Tether Exits Uruguay Bitcoin Mining on Energy Costs, Cuts Local Staff
USDT issuer Tether is shutting its Uruguay Bitcoin mining over high power costs, laying off 30 of 38 employees, after a $5M UTE dispute despite $10B YTD profit.

Because Bitcoin
November 28, 2025
Tether is pulling out of Uruguay’s Bitcoin mining scene, citing prohibitively high electricity costs. The USDT issuer confirmed to Uruguay’s Ministry of Labor and Social Security that it will wind down operations and lay off 30 of its 38 local employees. The company also acknowledged the exit to Cointelegraph and did not immediately respond to separate requests for comment.

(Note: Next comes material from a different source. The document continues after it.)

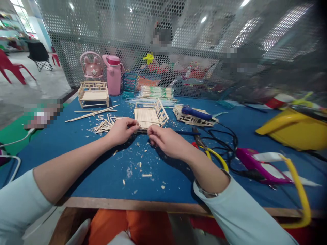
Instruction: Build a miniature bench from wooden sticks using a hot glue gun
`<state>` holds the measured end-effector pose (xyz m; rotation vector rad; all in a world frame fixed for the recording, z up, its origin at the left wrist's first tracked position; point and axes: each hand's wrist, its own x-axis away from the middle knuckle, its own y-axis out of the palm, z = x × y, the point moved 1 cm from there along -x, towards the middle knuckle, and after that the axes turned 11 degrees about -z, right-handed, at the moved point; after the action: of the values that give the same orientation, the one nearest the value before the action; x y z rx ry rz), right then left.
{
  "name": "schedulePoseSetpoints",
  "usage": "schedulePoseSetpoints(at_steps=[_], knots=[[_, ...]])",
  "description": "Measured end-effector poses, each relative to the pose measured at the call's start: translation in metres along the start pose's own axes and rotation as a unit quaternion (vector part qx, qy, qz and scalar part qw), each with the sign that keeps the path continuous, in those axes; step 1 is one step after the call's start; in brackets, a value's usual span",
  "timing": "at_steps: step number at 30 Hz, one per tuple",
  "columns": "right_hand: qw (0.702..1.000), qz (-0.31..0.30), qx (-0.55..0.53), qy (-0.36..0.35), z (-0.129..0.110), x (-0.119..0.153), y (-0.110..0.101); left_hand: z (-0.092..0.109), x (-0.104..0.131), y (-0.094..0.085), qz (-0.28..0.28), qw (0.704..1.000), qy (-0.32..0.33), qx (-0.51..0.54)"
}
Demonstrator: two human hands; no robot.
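A miniature bench made of thin wooden sticks (146,116) stands on the blue table in front of me, with a slatted seat and a raised lattice side at its right. My left hand (123,130) is closed, thumb and forefinger pinching at the bench's near left corner. Just right of it, my right hand (163,139) is also closed, its curled fingers by the near edge of the bench; what they hold, if anything, is hidden. Short cut sticks (104,126) lie in a heap beyond my left hand.
A finished-looking stick bench (93,95) and pink bottle (113,76) stand at the back left. A blue glue gun (196,113) rests on another stick piece (178,117). Pliers (197,136), black cables and a purple-and-white tool (265,166) lie rightward, near a yellow container (296,129).
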<state>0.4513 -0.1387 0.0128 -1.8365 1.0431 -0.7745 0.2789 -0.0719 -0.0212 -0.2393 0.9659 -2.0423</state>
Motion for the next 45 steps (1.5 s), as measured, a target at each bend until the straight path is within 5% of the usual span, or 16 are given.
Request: schedulePoseSetpoints(at_steps=[6,13,18,25,30,45], knots=[[0.988,0.093,-0.112,-0.042,0.004,0.000,-0.002,0.012,0.007,0.010,0.007,1.000,0.011,-0.020],[0.971,0.233,-0.038,0.034,0.000,-0.004,0.012,0.014,0.007,0.010,0.009,0.999,0.023,-0.037],[0.948,0.292,-0.109,0.061,-0.002,-0.010,0.027,0.013,0.007,0.010,0.010,0.999,0.025,-0.039],[0.877,0.269,-0.375,0.132,-0.004,-0.021,0.037,0.014,0.008,0.010,0.010,0.999,0.022,-0.022],[0.840,0.252,-0.466,0.119,-0.002,-0.024,0.039,0.013,0.008,0.010,0.010,1.000,0.019,-0.018],[0.828,0.203,-0.512,0.101,-0.004,-0.026,0.038,0.015,0.008,0.009,0.000,0.999,0.026,-0.028]])
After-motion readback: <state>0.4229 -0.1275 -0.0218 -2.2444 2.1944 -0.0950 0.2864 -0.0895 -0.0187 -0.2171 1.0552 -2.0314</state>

The decision lands awkwardly against Tether’s stated ambition to become the world’s largest Bitcoin miner. The signal here is not about appetite—it’s about power pricing precision. Mining margins live and die by the shape of the power contract: fixed vs. indexed rates, curtailment rights, uptime guarantees, and who bears volatility. In September, local media flagged a $5 million dispute between Tether and state utility UTE; in October, Tether reported $10 billion in profit for the first three quarters of 2025. That asymmetry matters. Walking from a venue over a $5 million bill when you can afford it suggests the contract economics and governance friction made the hashrate simply not worth defending.

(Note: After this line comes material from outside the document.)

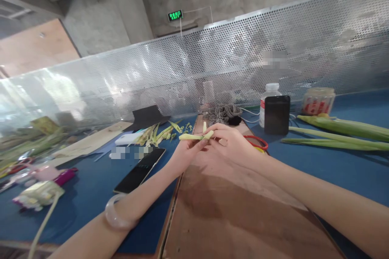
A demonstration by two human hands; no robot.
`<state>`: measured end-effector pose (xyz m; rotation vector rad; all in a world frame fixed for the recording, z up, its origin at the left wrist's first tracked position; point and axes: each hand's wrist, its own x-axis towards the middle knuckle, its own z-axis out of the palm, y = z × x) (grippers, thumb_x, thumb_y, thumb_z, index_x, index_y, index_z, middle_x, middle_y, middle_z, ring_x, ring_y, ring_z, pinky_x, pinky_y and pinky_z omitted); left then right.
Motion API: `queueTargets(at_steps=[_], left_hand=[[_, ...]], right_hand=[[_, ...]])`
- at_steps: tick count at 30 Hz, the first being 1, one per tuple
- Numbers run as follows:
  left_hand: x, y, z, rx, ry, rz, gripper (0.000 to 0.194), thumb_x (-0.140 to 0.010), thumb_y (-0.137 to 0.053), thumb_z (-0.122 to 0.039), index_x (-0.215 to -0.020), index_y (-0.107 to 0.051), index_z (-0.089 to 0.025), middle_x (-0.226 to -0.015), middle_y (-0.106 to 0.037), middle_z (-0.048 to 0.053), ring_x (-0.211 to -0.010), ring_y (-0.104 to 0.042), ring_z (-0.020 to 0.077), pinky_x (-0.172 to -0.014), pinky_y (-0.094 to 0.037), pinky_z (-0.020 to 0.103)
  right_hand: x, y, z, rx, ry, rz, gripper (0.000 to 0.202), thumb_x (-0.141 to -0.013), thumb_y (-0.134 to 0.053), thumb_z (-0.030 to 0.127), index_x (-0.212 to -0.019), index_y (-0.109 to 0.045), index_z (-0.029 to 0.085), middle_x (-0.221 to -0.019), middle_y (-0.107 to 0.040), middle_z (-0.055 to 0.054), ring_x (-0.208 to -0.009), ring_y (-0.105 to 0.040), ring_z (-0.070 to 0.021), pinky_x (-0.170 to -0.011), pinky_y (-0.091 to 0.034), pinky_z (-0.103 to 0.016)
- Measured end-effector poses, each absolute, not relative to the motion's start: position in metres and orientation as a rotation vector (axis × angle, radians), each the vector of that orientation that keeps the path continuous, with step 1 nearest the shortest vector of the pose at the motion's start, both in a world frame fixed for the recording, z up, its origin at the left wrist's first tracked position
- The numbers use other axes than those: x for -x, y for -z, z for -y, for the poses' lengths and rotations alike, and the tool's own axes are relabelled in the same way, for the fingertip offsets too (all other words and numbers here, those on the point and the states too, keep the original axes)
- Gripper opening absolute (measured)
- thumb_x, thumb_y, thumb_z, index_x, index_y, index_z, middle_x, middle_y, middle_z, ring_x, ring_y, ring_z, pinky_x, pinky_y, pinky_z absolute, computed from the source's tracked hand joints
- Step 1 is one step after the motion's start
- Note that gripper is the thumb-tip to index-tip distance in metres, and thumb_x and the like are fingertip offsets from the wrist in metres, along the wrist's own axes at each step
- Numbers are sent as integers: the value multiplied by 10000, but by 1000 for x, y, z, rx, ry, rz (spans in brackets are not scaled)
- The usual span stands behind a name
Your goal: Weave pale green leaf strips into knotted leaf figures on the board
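Both hands meet over the wooden board, pinching a small piece of folded pale green leaf strips [190, 136]. One strip end points left, and another stands up between the hands. My left hand [186, 154] grips the piece from the left, thumb on its near side. From the right, my right hand [229, 141] holds it with bent fingers; part of the folded middle is hidden by the fingers. A red loop handle [261, 141], with yellow on it, lies just beyond my right hand. Left of the hands are several cut leaf scraps [154, 134].
A brown wooden board [243, 218] runs between blue table surfaces. Left lie a phone [141, 170] and a power strip [39, 194] with its cable. Grey cord [223, 112] is heaped ahead. Right stand a dark phone [277, 115], white bottle [272, 88], glass jar [318, 101] and long green stalks [343, 139].
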<state>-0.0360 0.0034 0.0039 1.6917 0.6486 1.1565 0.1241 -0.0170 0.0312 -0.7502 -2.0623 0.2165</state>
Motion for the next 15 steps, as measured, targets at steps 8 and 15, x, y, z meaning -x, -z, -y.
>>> queueTargets(at_steps=[8, 15], left_hand=[[37, -6, -2, -1691, -1175, -707, 306, -758, -562, -341, -970, -638, -134, -939, -664, 76, -899, -595, 205, -783, -480, 320], [36, -9, 0, -1681, -1191, -750, 282, -752, -566, -334, -908, -663, -120, -884, -678, 68, -844, -605, 196, -773, -471, 297]], right_hand=[[-122, -29, 16, 792, -225, 2002, 204, -783, -459, 133, -667, -617, 192, -896, -553, -29, -785, -535, -117, -689, -445, -246], [-123, -25, 11, 859, -299, 1921, 129, -752, -541, 220, -669, -638, 208, -947, -526, -24, -776, -532, -118, -655, -447, -251]])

Uruguay, like many South American markets, often attracts miners with the promise of cheap energy. The catch is predictability. ASIC fleets require stable baseload and clear curtailment rules; ambiguous terms turn “cheap” into expensive fast. State-controlled utilities can change the calculus with policy shifts, seasonal dynamics, or billing interpretations that miners can’t hedge easily. When you’re integrating power procurement into a global, multi-asset balance sheet, you pick battles you can scale—consistency beats headline cents per kWh.
This retreat doesn’t touch Tether’s core franchise. USDT remains crypto’s most-traded token and the third-largest digital asset, with a market capitalization around $184.4 billion. The “digital dollar” maintains a stated 1:1 peg backed by reserves; Cantor Fitzgerald currently custodies billions of dollars in assets supporting those reserves. Traders use USDT to move in and out of positions—including Bitcoin—at exchange speed. That utility is insulated from any single mining site’s economics.

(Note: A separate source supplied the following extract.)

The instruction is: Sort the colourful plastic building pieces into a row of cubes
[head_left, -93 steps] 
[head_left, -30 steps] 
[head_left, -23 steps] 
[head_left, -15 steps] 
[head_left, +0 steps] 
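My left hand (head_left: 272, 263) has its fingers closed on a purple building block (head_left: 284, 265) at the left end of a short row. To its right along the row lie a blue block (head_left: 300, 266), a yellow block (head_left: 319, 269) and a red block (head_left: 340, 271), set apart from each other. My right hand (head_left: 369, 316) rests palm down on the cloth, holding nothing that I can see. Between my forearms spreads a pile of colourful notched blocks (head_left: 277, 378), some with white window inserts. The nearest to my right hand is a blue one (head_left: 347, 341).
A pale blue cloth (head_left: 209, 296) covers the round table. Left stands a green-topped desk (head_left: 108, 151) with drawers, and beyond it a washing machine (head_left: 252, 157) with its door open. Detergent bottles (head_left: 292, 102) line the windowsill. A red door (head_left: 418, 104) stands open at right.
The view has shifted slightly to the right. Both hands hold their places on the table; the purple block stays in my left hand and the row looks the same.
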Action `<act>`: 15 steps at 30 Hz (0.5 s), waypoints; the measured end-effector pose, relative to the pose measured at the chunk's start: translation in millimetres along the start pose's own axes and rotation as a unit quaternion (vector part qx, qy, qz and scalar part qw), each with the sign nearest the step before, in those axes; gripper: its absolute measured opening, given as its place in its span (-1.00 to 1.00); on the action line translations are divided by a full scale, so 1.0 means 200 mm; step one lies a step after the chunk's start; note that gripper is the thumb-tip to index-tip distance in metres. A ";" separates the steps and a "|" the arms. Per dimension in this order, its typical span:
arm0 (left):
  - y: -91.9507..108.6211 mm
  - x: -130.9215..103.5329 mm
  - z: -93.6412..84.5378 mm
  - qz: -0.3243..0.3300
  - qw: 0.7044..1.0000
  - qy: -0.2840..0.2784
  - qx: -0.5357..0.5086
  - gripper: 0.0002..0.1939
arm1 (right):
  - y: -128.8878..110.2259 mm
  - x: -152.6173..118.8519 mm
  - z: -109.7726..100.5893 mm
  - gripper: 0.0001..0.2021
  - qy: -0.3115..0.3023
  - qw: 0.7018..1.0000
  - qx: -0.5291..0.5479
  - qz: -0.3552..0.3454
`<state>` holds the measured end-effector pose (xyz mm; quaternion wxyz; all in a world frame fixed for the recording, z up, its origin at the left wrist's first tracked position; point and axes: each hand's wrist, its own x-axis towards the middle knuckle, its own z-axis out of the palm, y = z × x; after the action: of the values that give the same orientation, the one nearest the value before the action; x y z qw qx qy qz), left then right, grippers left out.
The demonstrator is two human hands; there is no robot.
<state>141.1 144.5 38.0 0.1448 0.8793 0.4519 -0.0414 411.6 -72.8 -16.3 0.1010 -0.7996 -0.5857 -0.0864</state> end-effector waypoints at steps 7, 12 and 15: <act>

Contextually, Tether has been deepening its Latin American footprint. It relocated to Bitcoin-friendly El Salvador in January and acquired a majority stake in South American agricultural firm Adecoagro in March. Those moves show a willingness to commit capital regionally, but the Uruguay pivot underscores a bias toward shutting down underperforming power sites rather than forcing scale in the wrong venue.
What I’ll watch next: - Where the hashrate goes: expect redeployment to jurisdictions offering firm, long-duration PPAs with explicit curtailment compensation and grid services revenue. - Counterparty mix: partnerships with independent power producers over state monopolies can improve alignment on uptime and pricing corridors. - Balance sheet optics: continued separation between reserve management for USDT and capital-intensive mining helps quell concerns about risk bleeding across businesses.
Bitcoin mining is an execution game masquerading as an energy trade. Tether’s exit from Uruguay reads less like a retreat from mining and more like a refusal to anchor its strategy to a power contract it can’t control.